*** Block opens ***

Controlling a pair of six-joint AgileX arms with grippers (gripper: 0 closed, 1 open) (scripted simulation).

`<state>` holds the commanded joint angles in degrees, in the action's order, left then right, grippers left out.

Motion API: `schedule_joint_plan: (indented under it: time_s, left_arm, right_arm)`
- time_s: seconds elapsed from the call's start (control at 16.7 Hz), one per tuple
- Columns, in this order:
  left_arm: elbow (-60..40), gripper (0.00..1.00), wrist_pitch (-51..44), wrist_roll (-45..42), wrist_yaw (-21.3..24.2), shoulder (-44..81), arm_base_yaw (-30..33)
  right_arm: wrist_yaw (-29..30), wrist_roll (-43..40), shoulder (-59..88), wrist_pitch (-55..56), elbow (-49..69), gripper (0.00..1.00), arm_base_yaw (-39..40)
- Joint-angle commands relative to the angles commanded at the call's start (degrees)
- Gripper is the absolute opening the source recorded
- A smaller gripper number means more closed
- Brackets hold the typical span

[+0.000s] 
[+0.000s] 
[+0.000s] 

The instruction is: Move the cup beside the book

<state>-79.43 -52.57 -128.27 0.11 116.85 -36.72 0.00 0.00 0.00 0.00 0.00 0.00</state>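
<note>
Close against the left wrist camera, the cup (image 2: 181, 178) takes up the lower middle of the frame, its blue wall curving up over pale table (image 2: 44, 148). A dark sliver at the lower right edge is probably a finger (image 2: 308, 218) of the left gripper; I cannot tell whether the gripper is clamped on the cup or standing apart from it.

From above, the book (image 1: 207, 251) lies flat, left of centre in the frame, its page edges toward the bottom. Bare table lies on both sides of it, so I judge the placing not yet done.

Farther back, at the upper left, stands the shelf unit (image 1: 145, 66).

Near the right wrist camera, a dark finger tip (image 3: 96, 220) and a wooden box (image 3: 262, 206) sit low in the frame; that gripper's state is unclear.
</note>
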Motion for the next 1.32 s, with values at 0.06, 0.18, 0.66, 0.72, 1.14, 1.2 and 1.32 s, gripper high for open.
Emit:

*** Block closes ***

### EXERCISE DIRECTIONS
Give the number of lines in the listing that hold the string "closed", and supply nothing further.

### EXERCISE SOLUTION
2